- Task item
Please state how many lines of the records below contain the word "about". Give the number and nothing else.

- Data extract
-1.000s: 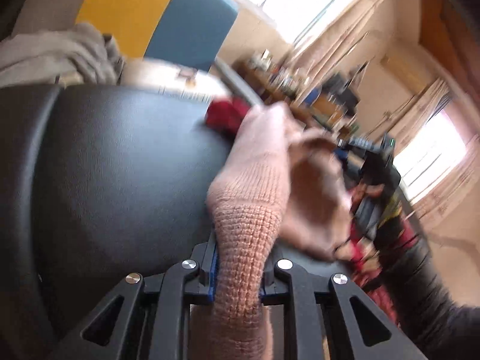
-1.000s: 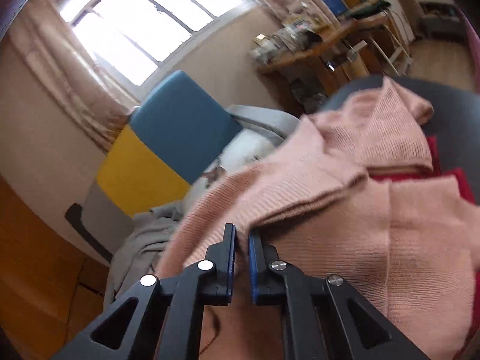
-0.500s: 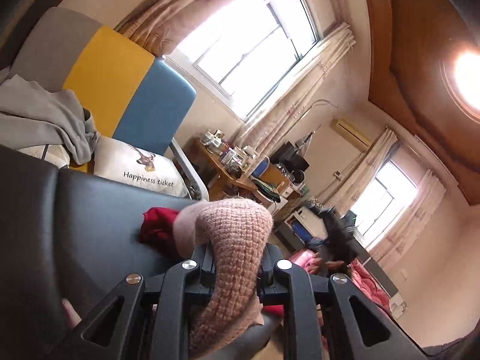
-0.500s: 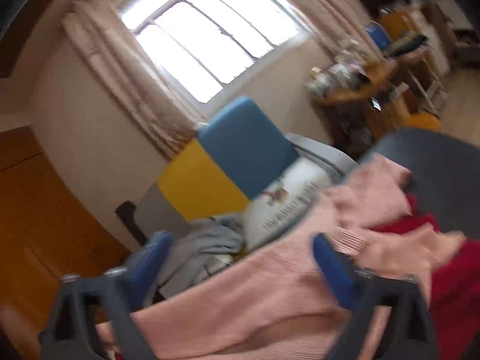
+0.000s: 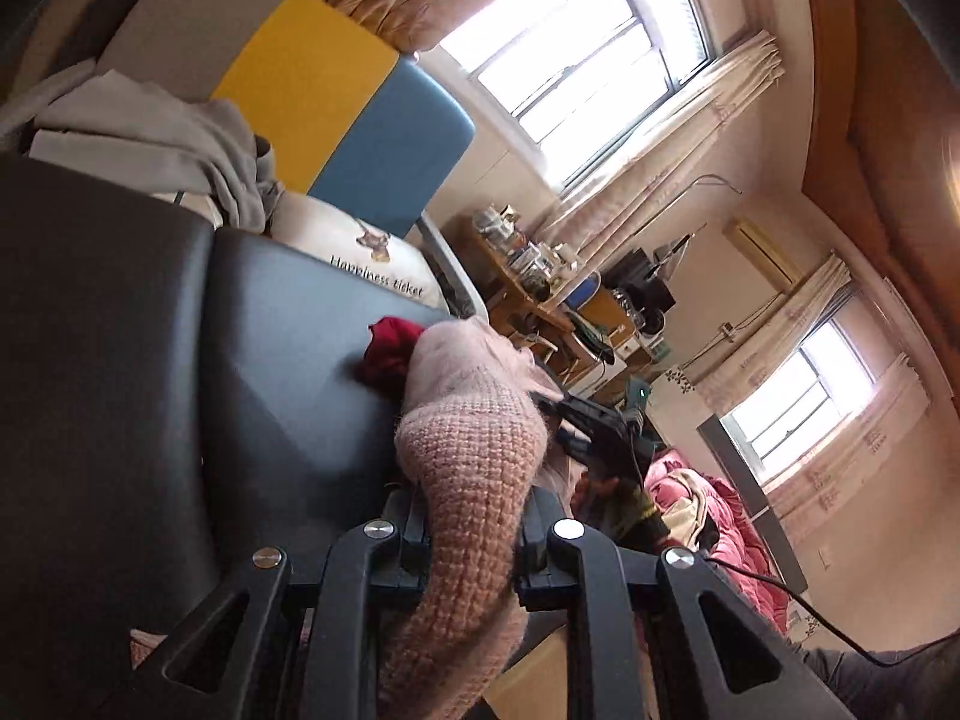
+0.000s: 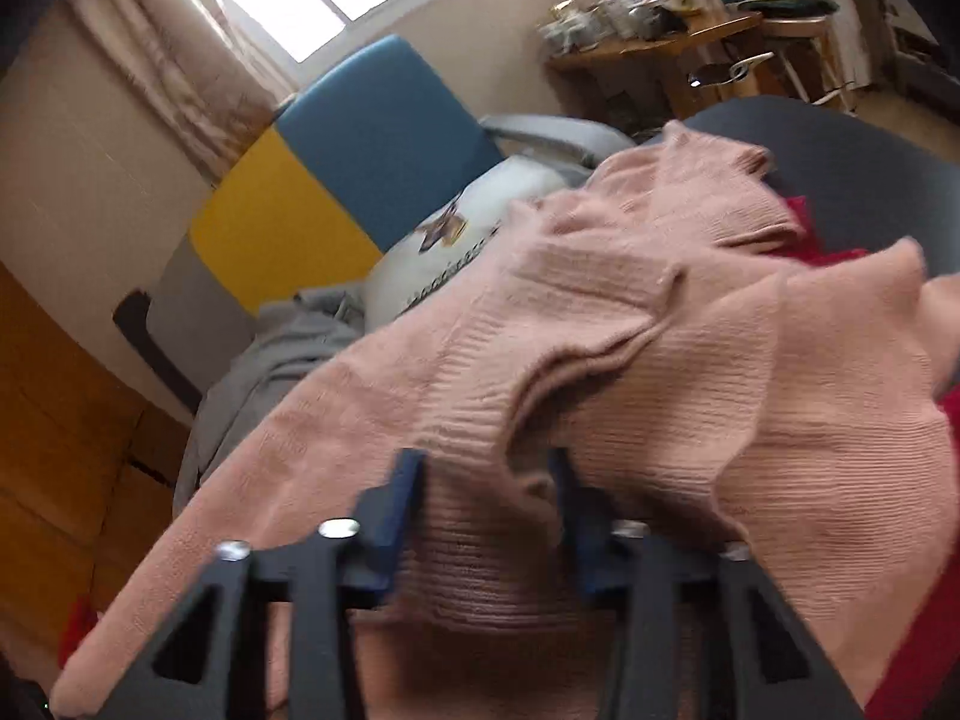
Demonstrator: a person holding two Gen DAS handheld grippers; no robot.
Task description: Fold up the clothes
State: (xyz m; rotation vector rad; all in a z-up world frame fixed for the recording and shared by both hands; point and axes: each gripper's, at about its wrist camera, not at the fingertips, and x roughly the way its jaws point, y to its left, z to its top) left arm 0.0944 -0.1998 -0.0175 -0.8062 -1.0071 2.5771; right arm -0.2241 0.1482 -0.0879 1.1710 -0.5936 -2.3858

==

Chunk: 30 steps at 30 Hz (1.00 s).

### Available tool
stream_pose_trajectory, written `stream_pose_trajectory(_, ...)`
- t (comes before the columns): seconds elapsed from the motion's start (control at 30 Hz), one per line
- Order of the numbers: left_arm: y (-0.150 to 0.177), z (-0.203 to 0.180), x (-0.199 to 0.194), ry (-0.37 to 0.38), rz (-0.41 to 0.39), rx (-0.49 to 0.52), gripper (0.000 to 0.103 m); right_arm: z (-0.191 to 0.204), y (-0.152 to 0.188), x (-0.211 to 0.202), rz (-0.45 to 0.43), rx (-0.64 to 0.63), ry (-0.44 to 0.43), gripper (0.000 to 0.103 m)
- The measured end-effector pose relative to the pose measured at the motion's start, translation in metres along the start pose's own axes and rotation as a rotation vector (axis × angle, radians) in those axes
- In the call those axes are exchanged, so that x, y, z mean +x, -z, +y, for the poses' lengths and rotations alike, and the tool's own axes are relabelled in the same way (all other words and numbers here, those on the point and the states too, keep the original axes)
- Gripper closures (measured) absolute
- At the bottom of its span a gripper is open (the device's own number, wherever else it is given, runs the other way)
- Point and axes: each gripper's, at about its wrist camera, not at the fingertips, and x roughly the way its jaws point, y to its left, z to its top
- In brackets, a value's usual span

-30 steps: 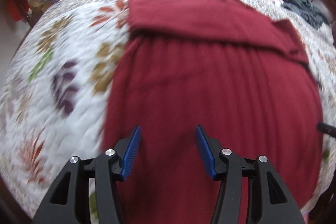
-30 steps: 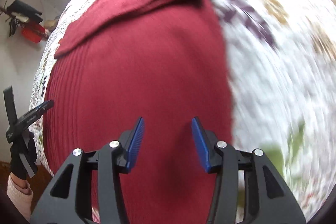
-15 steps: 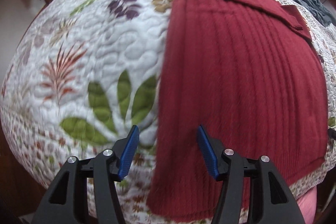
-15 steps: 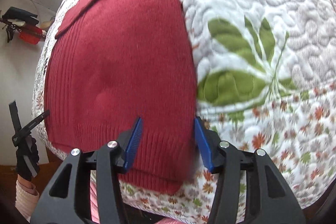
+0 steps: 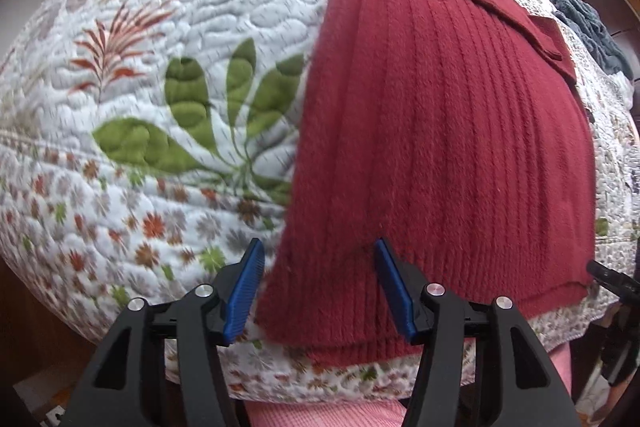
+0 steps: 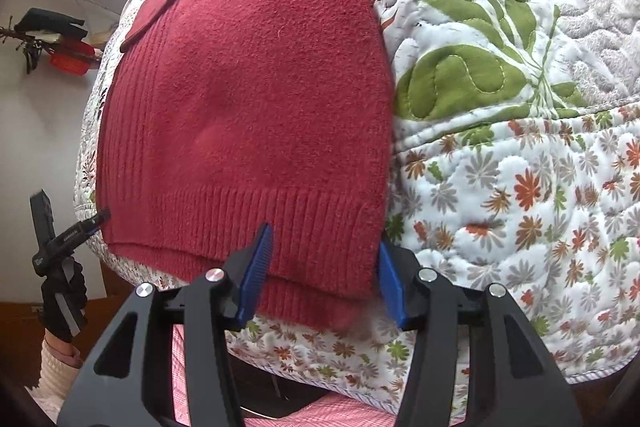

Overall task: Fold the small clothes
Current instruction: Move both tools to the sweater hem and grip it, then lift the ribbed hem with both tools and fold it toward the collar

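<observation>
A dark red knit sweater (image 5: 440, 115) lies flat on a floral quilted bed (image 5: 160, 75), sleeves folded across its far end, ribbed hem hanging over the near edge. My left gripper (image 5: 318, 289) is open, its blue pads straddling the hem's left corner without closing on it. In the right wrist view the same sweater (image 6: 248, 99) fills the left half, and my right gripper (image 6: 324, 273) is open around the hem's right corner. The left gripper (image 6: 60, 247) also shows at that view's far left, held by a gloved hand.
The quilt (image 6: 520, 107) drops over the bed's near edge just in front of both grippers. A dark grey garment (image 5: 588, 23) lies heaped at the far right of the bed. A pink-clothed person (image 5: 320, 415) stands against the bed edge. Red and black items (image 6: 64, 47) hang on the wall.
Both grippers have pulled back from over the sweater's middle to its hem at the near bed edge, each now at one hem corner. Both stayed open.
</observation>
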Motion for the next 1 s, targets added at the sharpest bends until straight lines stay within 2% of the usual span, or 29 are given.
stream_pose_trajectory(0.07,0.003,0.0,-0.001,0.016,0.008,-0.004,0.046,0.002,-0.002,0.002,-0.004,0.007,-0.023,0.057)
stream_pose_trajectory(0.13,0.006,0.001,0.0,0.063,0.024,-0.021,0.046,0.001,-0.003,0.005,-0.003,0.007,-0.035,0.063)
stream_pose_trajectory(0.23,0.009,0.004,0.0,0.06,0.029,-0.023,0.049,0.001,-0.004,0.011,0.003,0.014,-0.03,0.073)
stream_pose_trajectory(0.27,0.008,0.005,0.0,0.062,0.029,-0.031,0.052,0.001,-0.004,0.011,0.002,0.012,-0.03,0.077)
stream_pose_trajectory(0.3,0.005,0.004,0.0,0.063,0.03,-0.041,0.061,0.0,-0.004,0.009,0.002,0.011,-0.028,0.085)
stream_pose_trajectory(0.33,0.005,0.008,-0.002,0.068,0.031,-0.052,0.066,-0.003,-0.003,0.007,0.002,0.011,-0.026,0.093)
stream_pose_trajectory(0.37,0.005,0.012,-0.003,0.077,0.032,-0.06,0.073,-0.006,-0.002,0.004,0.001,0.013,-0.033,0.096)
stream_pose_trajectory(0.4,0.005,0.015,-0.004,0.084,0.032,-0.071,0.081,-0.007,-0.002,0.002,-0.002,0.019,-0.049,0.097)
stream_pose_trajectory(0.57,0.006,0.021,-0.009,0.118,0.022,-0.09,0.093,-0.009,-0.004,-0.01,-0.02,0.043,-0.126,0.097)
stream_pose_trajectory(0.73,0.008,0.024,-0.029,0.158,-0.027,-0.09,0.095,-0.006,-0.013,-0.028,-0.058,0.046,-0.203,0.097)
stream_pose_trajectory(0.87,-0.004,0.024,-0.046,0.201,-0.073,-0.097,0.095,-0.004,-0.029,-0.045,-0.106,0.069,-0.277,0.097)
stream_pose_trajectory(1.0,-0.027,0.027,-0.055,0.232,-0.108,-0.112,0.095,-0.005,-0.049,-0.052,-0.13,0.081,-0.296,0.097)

- Response below
2